Your reply should be the following data, copied exactly.

· · ·

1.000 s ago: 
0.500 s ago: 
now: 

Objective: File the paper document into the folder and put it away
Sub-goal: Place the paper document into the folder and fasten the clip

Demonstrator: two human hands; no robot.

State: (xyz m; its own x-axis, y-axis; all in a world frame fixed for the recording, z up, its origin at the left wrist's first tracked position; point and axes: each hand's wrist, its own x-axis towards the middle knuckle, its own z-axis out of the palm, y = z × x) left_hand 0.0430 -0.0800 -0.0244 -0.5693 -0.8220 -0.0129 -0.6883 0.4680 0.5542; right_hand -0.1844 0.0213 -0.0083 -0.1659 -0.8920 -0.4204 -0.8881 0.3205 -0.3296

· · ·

Exercise output —
1.000 s ago: 
0.500 s ago: 
now: 

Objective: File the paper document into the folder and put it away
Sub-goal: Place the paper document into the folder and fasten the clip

Demonstrator: two human hands; no robot.

State: (xyz m; its own x-axis, y-axis; all in a world frame fixed for the recording, z up, its origin at the left wrist's first tracked position; point and axes: each hand's wrist, its own x-axis towards the middle knuckle, its own z-axis out of the palm, y = z × x) left_hand 0.0430 -0.0800 -0.0244 -0.5693 -0.8220 -0.0129 -0.6883 0.4680 0.5542; right_hand -0.1844 0.0213 -0.0083 -0.1659 -0.8920 -0.4204 -0.8881 0.3205 -0.3296

This output has been written out in full.